Former Senate Staffers Make Barbecue a Fragrance
A lot of interesting ideas started with late-night discussions on the Hill: new political strategies, changes to government programs, catchy new campaign slogans.
Former Senate staffers Heath Hall and Brett Thompson came up with a barbecue business.
Thompson, previously a legislative director for former Sen. Jim Talent (R-Mo.), and Hall, who also worked for Talent, were eating bland pizza at the time and began talking about the great corner barbecue joints in their hometown of Kansas City.
“It would be so great if there was a really good barbecue joint near the Capitol that we could order from right now,” Hall recalls them thinking.
And so Pork Barrel BBQ was born. The company manufactures barbecue rubs, sauces — and now Que, a perfume that smells like a good old-fashioned barbecue.
The scent that Hall and Thompson expect to revolutionize the fragrance industry does smell like barbecue. At first, it overwhelms with a deep smokiness reminiscent of iron-bellied, wood-fired grills, then it mellows into a blend of spices with a hint of sweetness. It took them numerous tries to get the formula right, but they finally found a company who could deliver on their vision.
“A lot of the early batches were so far off,” Thompson said. “We’re known for having good barbecue sauces, so we couldn’t have a bad fragrance.”
To market the fragrance, Hall and Thompson created three commercials for Que that can be found on their website. Two are spoofs of classic perfume ads (think J’adore by Dior and White Diamonds by Elizabeth Taylor), and one plays off the Match.com dating commercials. Visitors to their website can vote for their favorite commercial, and if they’d really like to see it on prime-time television, they can buy a bottle of Que.

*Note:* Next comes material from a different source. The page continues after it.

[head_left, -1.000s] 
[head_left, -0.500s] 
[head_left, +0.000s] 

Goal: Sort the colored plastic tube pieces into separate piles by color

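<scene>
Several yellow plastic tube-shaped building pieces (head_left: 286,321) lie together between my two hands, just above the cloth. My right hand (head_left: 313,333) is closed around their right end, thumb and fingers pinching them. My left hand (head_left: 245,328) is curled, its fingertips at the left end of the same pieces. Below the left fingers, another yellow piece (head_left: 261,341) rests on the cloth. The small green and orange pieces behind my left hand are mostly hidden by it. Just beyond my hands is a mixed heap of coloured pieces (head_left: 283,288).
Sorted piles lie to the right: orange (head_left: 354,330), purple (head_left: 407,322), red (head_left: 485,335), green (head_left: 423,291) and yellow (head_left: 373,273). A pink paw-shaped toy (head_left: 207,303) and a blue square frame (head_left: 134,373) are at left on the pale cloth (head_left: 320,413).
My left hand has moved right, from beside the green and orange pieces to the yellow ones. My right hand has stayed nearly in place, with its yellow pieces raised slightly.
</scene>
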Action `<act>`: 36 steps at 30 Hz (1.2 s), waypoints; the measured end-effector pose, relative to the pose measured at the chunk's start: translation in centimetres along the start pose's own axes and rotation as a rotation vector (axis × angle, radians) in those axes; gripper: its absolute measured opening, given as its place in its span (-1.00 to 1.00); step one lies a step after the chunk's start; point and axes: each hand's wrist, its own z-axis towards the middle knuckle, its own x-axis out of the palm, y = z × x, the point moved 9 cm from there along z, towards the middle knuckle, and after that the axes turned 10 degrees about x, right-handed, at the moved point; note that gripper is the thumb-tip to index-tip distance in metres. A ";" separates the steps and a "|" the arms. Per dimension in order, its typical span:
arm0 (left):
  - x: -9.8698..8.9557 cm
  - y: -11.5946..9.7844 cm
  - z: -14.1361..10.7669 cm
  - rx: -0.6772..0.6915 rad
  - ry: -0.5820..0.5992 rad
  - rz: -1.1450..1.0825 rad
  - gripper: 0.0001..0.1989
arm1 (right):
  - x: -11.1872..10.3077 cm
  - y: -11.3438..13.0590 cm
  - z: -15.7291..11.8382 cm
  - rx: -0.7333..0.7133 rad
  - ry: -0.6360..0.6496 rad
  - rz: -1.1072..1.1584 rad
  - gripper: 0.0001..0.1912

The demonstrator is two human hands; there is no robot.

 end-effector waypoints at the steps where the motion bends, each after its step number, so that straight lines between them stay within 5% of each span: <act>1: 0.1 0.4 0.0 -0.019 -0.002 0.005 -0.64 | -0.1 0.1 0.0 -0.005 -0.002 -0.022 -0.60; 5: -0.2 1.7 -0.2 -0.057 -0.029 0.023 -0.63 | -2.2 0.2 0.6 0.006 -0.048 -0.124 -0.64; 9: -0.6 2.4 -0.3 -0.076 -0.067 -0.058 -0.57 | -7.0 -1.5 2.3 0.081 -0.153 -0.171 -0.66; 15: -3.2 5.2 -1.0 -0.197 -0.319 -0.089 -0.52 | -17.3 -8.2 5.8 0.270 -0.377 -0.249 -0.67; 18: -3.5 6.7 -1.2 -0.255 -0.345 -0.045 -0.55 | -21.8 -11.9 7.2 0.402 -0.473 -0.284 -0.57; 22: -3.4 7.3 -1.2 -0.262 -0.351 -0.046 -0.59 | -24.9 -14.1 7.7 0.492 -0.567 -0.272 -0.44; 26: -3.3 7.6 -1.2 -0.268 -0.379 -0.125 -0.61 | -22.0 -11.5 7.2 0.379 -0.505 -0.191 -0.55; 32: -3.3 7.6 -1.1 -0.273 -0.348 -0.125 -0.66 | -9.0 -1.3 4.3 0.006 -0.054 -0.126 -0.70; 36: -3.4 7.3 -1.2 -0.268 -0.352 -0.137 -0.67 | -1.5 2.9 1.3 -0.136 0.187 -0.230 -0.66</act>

“If we sell 50 million bottles of it, we will take the winning commercial and we will buy a spot in the next year’s Super Bowl,” Hall joked.

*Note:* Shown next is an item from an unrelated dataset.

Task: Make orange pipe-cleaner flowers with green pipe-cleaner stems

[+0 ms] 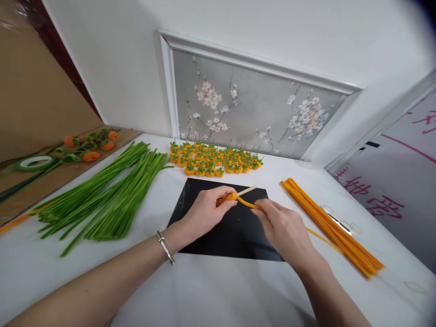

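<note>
Above a black mat (pixel 238 240), my left hand (pixel 209 209) is closed around a thin pale wooden stick (pixel 248 190) with orange pipe cleaner coiled round it. From that coil a loose length of orange pipe cleaner (pixel 247 203) runs to my right hand (pixel 281 222), whose fingers pinch it. Its tail shows again beyond my right hand, pointing toward the right. The stick tilts up to the right, and its lower end is hidden in my left hand.
Green pipe cleaners (pixel 116 195) lie spread at left. Several small orange pumpkins with green tops (pixel 214 159) stand at the back. A bundle of orange pipe cleaners (pixel 332 227) and scissors (pixel 340 221) lie at right. Green tape (pixel 23 163) and orange flowers (pixel 90 156) rest on cardboard.
</note>
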`<state>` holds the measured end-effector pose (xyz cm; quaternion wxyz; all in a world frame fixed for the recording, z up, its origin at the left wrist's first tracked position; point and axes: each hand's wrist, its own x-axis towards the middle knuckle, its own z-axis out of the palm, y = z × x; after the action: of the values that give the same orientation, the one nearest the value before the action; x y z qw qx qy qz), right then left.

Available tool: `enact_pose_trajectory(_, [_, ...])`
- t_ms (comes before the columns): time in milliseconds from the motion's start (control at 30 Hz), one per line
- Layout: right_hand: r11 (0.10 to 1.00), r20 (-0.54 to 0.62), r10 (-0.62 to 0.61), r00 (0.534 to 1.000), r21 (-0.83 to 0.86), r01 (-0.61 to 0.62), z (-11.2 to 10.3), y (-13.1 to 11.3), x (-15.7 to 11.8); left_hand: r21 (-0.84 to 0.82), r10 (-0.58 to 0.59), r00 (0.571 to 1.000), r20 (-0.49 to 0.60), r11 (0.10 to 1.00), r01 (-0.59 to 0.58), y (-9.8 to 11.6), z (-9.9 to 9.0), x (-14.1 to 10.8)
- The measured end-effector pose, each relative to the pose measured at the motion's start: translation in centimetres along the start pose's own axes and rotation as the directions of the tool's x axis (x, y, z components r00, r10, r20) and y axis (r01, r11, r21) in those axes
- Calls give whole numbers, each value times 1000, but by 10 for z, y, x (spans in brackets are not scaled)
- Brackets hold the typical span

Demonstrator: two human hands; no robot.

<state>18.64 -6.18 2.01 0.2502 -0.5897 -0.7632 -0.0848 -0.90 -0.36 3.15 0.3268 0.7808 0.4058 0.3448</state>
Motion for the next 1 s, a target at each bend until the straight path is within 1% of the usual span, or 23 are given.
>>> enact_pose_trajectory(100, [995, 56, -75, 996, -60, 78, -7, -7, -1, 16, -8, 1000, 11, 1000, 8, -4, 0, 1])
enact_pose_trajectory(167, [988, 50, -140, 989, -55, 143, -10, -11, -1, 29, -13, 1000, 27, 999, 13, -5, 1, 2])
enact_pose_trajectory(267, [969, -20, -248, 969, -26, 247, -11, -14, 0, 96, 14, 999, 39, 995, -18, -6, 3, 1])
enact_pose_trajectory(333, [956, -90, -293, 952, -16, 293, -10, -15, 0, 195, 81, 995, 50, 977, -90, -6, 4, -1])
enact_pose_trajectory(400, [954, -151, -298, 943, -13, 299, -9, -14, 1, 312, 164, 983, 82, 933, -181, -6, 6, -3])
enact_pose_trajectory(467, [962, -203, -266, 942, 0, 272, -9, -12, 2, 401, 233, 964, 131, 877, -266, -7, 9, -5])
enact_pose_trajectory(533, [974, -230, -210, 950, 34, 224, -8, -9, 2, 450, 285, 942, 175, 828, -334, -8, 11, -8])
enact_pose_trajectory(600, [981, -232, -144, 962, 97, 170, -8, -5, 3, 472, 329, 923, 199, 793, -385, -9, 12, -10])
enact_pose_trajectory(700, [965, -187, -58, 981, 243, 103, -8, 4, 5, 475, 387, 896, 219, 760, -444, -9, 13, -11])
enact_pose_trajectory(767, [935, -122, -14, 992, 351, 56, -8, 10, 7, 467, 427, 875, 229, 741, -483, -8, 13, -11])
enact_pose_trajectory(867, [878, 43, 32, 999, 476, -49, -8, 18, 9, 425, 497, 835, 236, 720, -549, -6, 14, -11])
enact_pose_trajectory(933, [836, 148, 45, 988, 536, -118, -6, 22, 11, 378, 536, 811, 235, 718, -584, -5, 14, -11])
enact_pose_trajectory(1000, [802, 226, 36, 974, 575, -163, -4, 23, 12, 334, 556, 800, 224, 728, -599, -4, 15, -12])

They’re still a bit far from that goal: They sold about 50 bottles during the first 36 hours it was on sale.
The two swear that the fragrance is not a marketing ploy, but a product that they think will take off — first in Washington and then in New York.
Although they left the Hill after Talent lost his bid for re-election in 2006, both are still involved in the political world. Hall works as director of strategic operations at the Heritage Foundation and, Thompson is the managing director of Mercury PR in D.C.
Their involvement in politics is part of what makes their company so successful, Thompson said.
Experience briefing Senators on policy issues gave them the confidence to pitch their barbecue sauce to the CEOs of grocery chains. And the type of personality required for most Congressional careers tends to also help a person succeed in business.
“There’s a certain kind of determination that comes from working on the Hill that translates really well to the entrepreneurial spirit,” he said.
Hall explained that they run Pork Barrel BBQ the way they ran campaigns when they were working for Talent.
“You have your voters, and then you have your customers. You have the ideas you’re pushing, and you have the products you’re pushing,” he said. “The very real thing about campaigning is getting your ideas and your candidate out there, getting them the press, going through grass-roots efforts to meet potential voters. We try to do all we can to get attention to the company and get in papers, on TV, on the radio.”
Part of what they call their “grass-roots effort” to get their brand out involves offering free samples in stores — more than 55,000 of them last year. And they frequently participate in competitions, picking up several awards around the country.
They sell two sauces and a spice rub in major grocery chains, and they’re opening a restaurant in Alexandria, Va., this July. Hall explained that he hopes their restaurant will, like the D.C. food scene itself, bring the best national food traditions to one location.
“We’re going to take the influences we’ve learned from some of the best grillmasters across the nation and bring them back,” Hall said. “We won’t call ourselves a Memphis barbecue joint or a Carolina joint, but we’ll really try to integrate all the food traditions of barbecue in the U.S.”
Even though the business has grown past what they had originally hoped or imagined, neither has plans to leave their day jobs for a life of professional barbecuing. They both expressed contentment with having a foot in both worlds.
“It’s the American dream to own your own company, and in some ways, I feel like we’ve already achieved that,” Thompson said. “I’m very happy to be in my position.”
However, Hall said, there’s one thing he enjoys about barbecue that he can’t find in the political world.
“In politics, you can make 50 percent of the people happy and 50 percent of the people mad,” he said, “but with barbecue, it’s hard not to get into that upper 90 approval rating.”